- _WHAT THE EXERCISE ASKS_
Each line of the entries below that includes "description" belongs in your answer.

- _ENTRIES SUPPLIED_
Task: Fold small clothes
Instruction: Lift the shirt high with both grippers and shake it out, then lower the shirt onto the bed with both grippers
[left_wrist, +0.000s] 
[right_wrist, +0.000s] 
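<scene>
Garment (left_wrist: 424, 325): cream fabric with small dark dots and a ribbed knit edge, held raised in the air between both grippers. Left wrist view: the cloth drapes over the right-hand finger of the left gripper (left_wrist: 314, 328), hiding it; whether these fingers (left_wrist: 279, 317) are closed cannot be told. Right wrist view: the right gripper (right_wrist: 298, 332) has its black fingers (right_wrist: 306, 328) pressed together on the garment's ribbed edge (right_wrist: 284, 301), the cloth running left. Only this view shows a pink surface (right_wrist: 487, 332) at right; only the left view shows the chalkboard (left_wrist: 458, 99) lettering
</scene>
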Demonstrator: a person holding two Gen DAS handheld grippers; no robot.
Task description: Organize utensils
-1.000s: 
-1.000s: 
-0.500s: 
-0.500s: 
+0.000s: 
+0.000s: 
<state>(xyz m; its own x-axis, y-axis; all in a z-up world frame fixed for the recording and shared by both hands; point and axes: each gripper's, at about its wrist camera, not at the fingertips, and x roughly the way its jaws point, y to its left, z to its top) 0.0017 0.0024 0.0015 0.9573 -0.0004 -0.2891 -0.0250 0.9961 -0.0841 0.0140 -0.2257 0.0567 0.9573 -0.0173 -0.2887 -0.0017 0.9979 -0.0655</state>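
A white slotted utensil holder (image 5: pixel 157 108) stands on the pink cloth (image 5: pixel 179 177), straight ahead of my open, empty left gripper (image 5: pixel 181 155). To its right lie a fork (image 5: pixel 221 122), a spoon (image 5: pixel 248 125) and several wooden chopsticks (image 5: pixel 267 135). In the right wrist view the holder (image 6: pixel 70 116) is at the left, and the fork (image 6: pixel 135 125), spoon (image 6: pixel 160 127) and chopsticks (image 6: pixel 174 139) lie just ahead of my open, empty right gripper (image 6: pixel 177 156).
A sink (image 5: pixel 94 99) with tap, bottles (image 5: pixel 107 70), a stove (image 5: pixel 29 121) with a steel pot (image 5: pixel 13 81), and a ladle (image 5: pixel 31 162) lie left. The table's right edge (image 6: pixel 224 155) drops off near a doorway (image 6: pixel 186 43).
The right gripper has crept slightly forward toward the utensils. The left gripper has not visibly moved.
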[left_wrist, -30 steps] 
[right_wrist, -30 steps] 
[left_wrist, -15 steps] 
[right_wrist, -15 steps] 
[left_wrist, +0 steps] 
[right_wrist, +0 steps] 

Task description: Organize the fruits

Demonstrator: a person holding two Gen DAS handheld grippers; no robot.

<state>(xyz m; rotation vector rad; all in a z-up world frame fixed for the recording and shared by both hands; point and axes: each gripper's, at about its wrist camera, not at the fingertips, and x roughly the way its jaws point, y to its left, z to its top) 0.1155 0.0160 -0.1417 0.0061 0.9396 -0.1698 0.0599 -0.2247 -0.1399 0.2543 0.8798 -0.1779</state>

- _ANSWER TO THE PROBLEM_
Task description: Organize utensils
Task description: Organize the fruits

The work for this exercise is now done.